Kisah mengenai sepuluh orang kusta ini mengajarkan untuk mengucap syukur, sikap yang seharusnya timbul dari hati orang yang mendapatkan kasih karunia dari Tuhan. Tuhan Yesus pada saat itu dalam perjalanan menuju Yerusalem, menyusur perbatasan Samaria dan Galilea. Ketika Yesus memasuki sebuah desa, datanglah sepuluh orang kusta menemui Yesus. Kesepuluh orang kusta itu berdiri agak jauh dari orang-orang lain, karena demikianlah aturan pada waktu itu. Mereka tidak boleh dekat dengan orang-orang yang tidak sakit kusta, karena penyakit kusta adalah penyakit menular, pada waktu itu belum ditemukan obatnya. Karena itulah, dalam paket ibadah simbolik, penyakit kusta dijadikan simbol kutuk. Orang kusta pada saat itu dikucilkan. Sebenarnya mereka bukanlah orang yang terkutuk, tetapi dijadikan simbol supaya masyarakat secara umum tidak mudah tertular.
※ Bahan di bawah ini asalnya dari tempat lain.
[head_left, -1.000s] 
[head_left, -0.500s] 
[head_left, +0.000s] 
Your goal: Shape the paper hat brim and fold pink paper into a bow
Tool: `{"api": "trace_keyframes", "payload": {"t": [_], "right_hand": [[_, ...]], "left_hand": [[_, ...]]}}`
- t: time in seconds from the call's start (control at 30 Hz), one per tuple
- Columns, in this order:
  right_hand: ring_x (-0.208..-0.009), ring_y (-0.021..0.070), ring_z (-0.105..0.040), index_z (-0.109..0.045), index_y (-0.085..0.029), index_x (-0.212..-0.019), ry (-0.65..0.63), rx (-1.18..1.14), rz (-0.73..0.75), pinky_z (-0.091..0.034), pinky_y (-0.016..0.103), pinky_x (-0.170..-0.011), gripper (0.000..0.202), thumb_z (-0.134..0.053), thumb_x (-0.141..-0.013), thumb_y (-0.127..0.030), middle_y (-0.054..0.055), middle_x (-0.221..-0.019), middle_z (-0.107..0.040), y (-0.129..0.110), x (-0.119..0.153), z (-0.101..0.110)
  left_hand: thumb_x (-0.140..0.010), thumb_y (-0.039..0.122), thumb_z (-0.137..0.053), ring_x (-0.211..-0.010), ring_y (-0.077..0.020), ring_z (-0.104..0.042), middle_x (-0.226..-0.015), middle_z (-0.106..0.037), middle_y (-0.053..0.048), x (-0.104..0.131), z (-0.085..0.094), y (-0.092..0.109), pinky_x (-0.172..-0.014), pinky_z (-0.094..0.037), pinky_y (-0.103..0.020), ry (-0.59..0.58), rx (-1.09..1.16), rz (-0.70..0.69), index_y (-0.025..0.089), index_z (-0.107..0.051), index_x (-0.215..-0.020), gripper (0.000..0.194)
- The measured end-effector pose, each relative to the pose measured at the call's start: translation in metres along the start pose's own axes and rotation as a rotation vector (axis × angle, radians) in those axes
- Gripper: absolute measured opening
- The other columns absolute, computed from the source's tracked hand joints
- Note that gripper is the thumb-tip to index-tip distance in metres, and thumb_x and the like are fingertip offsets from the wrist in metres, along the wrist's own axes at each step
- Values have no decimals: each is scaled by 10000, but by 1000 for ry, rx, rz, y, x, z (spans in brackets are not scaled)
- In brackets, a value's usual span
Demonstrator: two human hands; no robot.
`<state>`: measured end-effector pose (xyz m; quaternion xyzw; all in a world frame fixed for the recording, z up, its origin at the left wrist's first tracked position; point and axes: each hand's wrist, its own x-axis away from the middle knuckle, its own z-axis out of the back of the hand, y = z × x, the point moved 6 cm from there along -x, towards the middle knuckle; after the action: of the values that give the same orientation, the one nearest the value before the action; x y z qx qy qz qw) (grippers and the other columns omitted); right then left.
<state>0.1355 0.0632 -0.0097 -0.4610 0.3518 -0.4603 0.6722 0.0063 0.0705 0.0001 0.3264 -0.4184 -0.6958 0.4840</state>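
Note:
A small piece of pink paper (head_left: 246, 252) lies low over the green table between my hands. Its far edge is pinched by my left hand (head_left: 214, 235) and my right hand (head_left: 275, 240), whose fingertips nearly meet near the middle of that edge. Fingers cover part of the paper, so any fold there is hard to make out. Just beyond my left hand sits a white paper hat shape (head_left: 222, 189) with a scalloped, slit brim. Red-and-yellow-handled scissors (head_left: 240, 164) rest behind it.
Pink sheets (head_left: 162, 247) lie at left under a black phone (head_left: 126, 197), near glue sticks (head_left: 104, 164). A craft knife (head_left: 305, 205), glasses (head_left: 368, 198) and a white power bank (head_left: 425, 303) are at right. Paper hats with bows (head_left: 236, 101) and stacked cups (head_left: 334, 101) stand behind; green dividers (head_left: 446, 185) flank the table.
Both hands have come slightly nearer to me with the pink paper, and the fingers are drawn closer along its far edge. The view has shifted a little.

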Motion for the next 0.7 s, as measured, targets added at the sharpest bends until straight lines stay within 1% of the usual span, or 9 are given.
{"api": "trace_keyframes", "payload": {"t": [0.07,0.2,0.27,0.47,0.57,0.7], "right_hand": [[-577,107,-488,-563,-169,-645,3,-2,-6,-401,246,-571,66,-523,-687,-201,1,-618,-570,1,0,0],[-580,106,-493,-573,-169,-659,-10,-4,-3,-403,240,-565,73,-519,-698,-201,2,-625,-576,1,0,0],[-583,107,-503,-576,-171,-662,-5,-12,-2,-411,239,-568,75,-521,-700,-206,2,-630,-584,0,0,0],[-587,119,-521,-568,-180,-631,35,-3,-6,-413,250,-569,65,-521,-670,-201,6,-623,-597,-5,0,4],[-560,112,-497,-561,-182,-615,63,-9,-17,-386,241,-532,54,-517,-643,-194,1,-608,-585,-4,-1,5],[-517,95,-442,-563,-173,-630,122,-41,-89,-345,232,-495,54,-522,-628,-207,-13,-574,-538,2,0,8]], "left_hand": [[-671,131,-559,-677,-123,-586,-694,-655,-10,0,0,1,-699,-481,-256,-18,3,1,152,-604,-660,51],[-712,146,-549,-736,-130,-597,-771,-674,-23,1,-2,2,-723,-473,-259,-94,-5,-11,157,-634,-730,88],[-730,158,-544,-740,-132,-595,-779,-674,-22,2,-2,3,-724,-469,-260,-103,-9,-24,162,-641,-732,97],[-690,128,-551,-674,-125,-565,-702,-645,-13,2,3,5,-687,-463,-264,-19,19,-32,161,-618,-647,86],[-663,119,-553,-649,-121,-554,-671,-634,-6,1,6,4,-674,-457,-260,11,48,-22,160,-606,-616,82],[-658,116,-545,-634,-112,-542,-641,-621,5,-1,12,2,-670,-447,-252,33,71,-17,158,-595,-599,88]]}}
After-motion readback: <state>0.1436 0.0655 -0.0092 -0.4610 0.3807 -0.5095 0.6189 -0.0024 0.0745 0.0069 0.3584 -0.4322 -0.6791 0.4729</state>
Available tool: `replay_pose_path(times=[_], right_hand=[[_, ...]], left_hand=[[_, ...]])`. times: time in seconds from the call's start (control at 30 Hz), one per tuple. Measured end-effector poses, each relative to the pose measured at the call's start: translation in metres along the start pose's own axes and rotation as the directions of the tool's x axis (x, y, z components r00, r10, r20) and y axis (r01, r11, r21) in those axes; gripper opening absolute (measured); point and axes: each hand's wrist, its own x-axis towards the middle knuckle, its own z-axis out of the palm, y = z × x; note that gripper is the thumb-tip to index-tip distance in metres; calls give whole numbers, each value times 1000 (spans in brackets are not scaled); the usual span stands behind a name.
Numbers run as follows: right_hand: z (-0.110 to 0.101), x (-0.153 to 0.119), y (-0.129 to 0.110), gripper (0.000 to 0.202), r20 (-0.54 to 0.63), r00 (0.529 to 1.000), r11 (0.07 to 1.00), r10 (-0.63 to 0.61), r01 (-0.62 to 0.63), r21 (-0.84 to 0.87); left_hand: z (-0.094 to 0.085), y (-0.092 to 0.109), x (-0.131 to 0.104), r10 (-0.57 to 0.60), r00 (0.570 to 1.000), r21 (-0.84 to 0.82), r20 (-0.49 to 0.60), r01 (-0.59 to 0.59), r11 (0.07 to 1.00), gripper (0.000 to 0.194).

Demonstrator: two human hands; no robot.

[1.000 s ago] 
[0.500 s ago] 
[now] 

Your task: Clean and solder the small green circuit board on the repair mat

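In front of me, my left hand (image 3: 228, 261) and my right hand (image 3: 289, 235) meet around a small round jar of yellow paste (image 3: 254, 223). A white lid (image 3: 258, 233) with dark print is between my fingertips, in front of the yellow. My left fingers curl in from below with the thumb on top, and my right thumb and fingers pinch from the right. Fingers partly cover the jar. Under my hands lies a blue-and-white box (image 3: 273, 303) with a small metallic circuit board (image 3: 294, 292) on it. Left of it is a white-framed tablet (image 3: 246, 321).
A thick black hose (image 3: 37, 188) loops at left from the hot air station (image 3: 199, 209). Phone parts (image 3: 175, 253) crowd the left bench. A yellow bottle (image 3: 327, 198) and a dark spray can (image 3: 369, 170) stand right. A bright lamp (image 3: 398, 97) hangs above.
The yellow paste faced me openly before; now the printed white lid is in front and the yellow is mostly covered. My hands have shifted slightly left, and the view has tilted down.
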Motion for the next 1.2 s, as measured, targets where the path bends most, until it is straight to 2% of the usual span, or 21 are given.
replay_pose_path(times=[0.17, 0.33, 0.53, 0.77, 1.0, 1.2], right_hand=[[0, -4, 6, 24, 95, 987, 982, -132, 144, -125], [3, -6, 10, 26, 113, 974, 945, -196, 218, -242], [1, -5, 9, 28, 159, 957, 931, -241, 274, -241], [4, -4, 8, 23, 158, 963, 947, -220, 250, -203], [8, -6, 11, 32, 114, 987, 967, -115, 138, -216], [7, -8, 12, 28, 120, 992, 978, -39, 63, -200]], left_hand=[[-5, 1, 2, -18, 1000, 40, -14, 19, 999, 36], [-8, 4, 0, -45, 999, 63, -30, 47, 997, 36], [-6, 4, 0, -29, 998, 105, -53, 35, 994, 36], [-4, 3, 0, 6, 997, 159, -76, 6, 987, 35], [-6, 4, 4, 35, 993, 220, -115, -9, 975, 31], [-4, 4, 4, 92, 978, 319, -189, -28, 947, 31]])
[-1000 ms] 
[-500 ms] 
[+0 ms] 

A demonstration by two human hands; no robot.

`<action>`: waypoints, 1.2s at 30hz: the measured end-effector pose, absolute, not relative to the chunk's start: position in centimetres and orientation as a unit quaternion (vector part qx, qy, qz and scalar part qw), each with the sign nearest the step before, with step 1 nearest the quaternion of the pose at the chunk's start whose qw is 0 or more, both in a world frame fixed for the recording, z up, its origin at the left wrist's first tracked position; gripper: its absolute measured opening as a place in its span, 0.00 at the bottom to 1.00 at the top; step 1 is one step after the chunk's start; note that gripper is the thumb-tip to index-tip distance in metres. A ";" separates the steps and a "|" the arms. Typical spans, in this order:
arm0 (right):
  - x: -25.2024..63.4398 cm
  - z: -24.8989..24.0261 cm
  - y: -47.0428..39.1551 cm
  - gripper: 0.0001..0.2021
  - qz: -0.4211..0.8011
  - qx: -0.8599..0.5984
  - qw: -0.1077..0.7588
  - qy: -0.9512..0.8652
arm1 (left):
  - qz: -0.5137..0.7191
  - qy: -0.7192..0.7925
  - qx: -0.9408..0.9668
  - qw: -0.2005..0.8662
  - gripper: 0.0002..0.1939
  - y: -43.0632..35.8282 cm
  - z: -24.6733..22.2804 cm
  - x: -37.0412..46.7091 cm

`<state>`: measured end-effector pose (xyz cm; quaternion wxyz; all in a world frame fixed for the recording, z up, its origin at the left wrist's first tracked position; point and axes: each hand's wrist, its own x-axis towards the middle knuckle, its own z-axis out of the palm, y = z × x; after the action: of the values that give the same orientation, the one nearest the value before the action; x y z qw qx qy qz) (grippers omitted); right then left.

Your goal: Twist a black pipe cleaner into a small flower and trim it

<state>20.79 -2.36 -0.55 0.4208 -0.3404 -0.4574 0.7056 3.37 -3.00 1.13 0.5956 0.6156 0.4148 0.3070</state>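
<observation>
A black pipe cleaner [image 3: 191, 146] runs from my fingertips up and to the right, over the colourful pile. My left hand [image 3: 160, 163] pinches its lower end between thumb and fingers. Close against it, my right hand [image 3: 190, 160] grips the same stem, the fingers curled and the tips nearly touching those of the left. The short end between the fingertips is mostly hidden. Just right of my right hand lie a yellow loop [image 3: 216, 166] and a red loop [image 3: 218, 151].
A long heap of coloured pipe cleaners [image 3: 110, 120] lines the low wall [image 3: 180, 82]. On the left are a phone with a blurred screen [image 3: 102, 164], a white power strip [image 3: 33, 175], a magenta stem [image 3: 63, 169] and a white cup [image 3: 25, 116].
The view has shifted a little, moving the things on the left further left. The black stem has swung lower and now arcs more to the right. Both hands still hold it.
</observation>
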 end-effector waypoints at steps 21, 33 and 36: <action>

Mereka berseru kepada Yesus dan meminta belas kasihan daripada-Nya. Pada waktu itu Tuhan Yesus hanya berkata kepada mereka untuk pergi memperlihatkan diri kepada para imam. Diatur di dalam kitab Imamat bahwa imamlah yang memastikan seseorang sudah sembuh dari penyakit kusta atau belum. Jika sudah sembuh, maka dia diperbolehkan kembali ke masyarakat umum dan memberikan persembahan pentahiran.
Kesepuluh orang kusta itu mengikuti perkataan Yesus. Dalam perjalanan menuju ke para imam, ternyata mereka sudah sembuh dan sudah tahir. Penyakit kusta mereka langsung hilang. Ada salah seorang di antara mereka yang berbalik, kembali kepada Tuhan Yesus dan tersungkur di depan kaki Tuhan Yesus dan mengucapkan terima kasih. Ternyata dia adalah orang Samaria. Kemungkinan sembilan orang yang lain adalah orang Yahudi. Mungkin orang Yahudi berpikir bahwa kasih karunia Tuhan itu memang pantas mereka dapatkan. Sementara orang Samaria merasa bahwa dia sesungguhnya orang yang tidak berhak atas kasih karunia Tuhan. Ketika dia mendapatkannya, dia sangat mengucap syukur.
Ketika melihat hal itu Tuhan Yesus bertanya, “Bukankah kesepuluh orang tadi semuanya telah menjadi tahir? Dimanakah yang sembilan orang itu? Tidak adakah di antara mereka yang kembali untuk memuliakan Allah selain dari pada orang asing ini?” Perkataan Tuhan Yesus yang penting ada di ayat 19, “Berdirilah dan pergilah, imanmu telah menyelamatkan engkau.”
Sembilan orang kusta lainnya memang mendapatkan kesembuhan, tetapi sebatas kesembuhan jasmani saja. Sedangkan orang Samaria ini, selain mendapatkan kesembuhan jasmani, dia juga mendapatkan keselamatan jiwa. Hal itu terjadi karena orang Samaria ini berbalik kepada Tuhan Yesus dan mengucap syukur kepada-Nya.
Berbahagialah orang Samaria ini, karena kesembuhan rohani dan keselamatan jiwa jelas jauh lebih penting daripada hanya sekedar kesembuhan jasmani. Banyak orang pada zaman sekarang masih seperti kesembilan orang Yahudi tersebut. Mereka ingin mendapatkan kesembuhan jasmani, tetapi melupakan kesembuhan rohani. Banyak orang datang kepada Tuhan atau datang ke gereja untuk mencari kesembuhan jasmani atau berkat duniawi. Padahal yang ingin diberikan oleh Tuhan yang paling utama adalah kesembuhan rohani, yaitu kepastian keselamatan. Bagaimana dengan kita, lebih penting yang mana, berkat atau kesembuhan rohani ataukah kepastian keselamatan kekal bersama Bapa di sorga?